Analyzing the RNA data revealed distinct patterns of gene expression in each tissue. Intestinal cells, for instance, expressed high levels of genes associated with digestion, while genes related to learning and memory were highly expressed in neurons. More than 5,000 genes were expressed in all tissue types; these were involved in such universal processes as glucose metabolism or stress responses.

Comparing the results to human gene expression profiles yielded some unexpected insights. For example, the C. elegans epidermis did not express genes similar to those active in human skin, as researchers have long assumed.
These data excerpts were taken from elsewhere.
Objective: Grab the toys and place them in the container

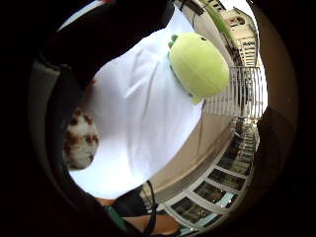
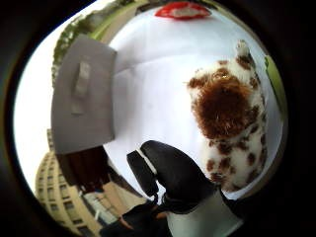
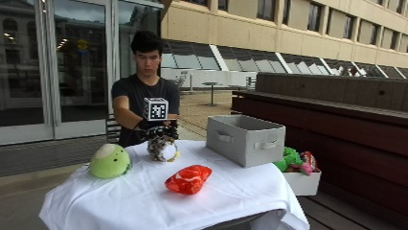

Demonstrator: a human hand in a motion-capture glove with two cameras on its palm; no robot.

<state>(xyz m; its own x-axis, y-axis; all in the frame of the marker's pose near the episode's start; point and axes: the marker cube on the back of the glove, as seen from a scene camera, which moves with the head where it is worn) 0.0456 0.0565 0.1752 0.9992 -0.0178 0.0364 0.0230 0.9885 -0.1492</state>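
Plush and spotted brown on white, the spotted toy (image 3: 162, 148) is sitting near the table's (image 3: 146, 201) back edge, and the gloved right hand (image 3: 155, 130) is closing over its top, fingers (image 2: 163, 173) curling beside it; whether they are already pinching the fur cannot be told. It looks light, soft and squashy, so gripping round the body should serve. Nearby, the green toy (image 3: 109, 160) and red toy (image 3: 188, 178) are waiting; the grey container (image 3: 244, 139) is standing at the far side edge, its inside hidden.

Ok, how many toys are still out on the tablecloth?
3: the green plush near the left edge, the red toy at the front, and the spotted plush under the right hand. The grey container may hide others.
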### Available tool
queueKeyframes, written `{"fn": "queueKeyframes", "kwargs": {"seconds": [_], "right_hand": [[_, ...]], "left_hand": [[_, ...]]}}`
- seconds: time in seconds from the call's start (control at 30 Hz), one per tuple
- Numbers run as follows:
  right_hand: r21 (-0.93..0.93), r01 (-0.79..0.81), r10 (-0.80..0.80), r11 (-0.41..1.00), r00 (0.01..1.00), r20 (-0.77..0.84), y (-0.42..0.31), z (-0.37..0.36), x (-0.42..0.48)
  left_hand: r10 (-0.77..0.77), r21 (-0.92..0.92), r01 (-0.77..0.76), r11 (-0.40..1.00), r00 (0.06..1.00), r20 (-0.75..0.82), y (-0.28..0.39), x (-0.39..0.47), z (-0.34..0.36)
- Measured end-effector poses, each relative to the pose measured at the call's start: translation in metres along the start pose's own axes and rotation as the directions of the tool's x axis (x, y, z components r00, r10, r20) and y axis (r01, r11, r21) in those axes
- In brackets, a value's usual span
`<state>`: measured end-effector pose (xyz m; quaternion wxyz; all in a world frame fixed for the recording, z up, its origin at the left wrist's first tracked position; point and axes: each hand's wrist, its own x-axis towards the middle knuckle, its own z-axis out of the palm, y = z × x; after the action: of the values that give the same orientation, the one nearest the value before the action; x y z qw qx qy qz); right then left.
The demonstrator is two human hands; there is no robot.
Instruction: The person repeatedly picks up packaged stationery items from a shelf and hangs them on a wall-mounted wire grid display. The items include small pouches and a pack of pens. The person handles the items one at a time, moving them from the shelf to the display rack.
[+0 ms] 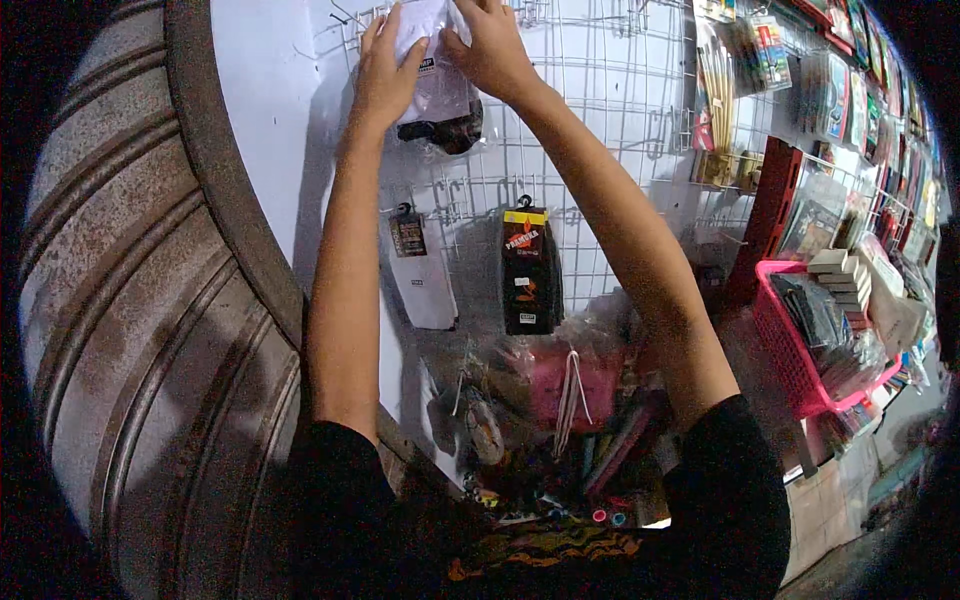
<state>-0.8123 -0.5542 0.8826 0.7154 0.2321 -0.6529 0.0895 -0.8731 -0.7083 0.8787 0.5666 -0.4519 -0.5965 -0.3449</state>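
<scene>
At the top of the view, my left hand (384, 79) and my right hand (491, 56) hold a clear-wrapped pack of white socks (442, 94) against a white wire grid. My left thumb lies on the front of the pack, and my right hand is at its upper right; the top of that hand is cut off by the picture's edge. Dark fabric (454, 133) shows at the pack's lower end. Below hang a pair of white socks (426, 292) with a dark header card and a pair of black socks (531, 281) with a yellow-topped card, both on black plastic hangers.
A ribbed metal shutter (135, 315) borders the left side. The wire grid panel (585, 247) covers the wall, with bagged goods (574, 390) below. A pink plastic basket (787, 345) of packaged goods stands at right, under paintbrushes (716, 90) and hanging stationery.
</scene>
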Motion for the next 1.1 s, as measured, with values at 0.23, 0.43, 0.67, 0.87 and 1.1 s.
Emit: {"fn": "queueKeyframes", "kwargs": {"seconds": [0.23, 0.43, 0.67, 0.87, 1.1], "right_hand": [[0.176, -0.240, 0.228, 0.955, 0.970, 0.086, -0.023, 0.007, -0.042], [0.128, -0.269, 0.254, 0.955, 0.959, 0.127, -0.029, 0.001, -0.050], [0.064, -0.184, 0.182, 0.981, 0.983, 0.027, -0.015, 0.015, -0.049], [0.035, -0.134, 0.134, 0.990, 0.991, 0.002, -0.015, 0.017, -0.048], [-0.042, -0.108, 0.109, 0.993, 0.994, 0.021, -0.013, 0.020, -0.051]], "left_hand": [[-0.049, -0.092, 0.045, 0.995, 0.998, -0.039, 0.020, -0.026, 0.019], [-0.043, -0.070, 0.037, 0.997, 0.996, -0.073, 0.013, -0.035, 0.027], [-0.021, -0.027, 0.020, 0.999, 1.000, -0.020, 0.001, -0.029, 0.031], [-0.137, -0.078, 0.139, 0.987, 0.990, 0.027, 0.006, -0.028, 0.027], [-0.134, -0.046, 0.136, 0.990, 0.990, 0.045, 0.002, -0.031, 0.028]]}}
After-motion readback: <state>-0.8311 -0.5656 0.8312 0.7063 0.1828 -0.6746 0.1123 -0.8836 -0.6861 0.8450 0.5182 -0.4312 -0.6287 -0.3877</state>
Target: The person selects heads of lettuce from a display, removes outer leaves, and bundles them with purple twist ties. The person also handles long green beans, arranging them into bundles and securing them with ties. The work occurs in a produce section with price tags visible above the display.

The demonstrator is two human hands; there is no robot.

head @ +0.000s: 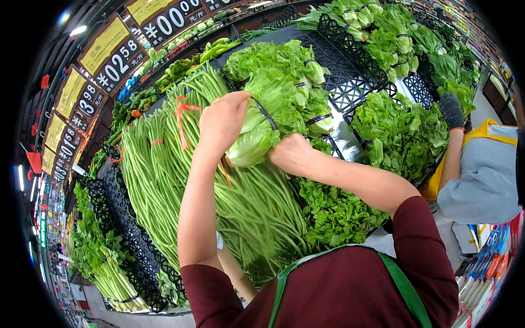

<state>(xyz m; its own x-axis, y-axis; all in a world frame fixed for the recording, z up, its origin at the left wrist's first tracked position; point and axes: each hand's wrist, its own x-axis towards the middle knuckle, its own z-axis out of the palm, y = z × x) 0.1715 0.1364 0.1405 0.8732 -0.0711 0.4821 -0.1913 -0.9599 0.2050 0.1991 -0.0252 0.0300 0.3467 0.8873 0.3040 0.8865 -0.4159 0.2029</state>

Rather, epidermis cells expressed many metabolic genes comparable to those that are active in the human liver. “This is the kind of thing that could inform studies of organ-specific diseases in humans, using worms as a model,” said Murphy.

But what about investigating which genes are expressed in the worm’s head muscle cells or sensory neurons? Or in its excretory system? To gain a higher-resolution picture of gene expression across cell types and life stages, Murphy’s group worked with Troyanskaya and Victoria Yao, a 2018 Ph.D. graduate from Troyanskaya’s lab and co-first author of the work.

The team applied computational methods to analyze data from more than 4,000 publicly available C. elegans gene expression experiments — including data from the present study on the worm’s four major tissues. While most of these experiments were done with whole animals, the researchers devised a machine-learning approach to tease out tissue-specific patterns. The method combines the high-throughput data sets with the best available information from small-scale experiments demonstrating that a gene is expressed in a particular tissue.

“We can’t fully characterize every single little cell type in any kind of tractable way very soon,” explained Yao. “The idea is that all those whole-worm expression data sets still have useful information. It’s kind of like everything mushed up in a blender, but we can use computational methods to try to pull out which genes are potentially expressed in which tissues.” Researchers can access the gene activity prediction tool at

As a case study, the team used the prediction tool to examine genes controlled by CREB, a gene that serves as a key regulator of both metabolism and long-term memory, which Murphy’s lab has studied for its roles in aging processes. While CREB’s activities in neurons are well known, this investigation suggested that CREB also regulates genes in the worm’s epidermis, intestine and reproductive system.

Murphy emphasized that the paper includes just a few examples of new findings enabled by the team’s tissue-specific gene expression data and prediction tool. “We really hope that people in the worm research community will use this to find things we haven’t even thought of yet,” she said.

Other co-authors were April Williams, who completed a Ph.D. in quantitative and computational biology at Princeton in 2015; Alexi Runnels, a 2018 molecular biology Ph.D. graduate; Alicja Tadych, a scientific software engineer at LSI; and Shiyi Zhou, a graduate student in molecular biology.

The work was supported in part by the National Institutes of Health and the Glenn Foundation for Medical Research.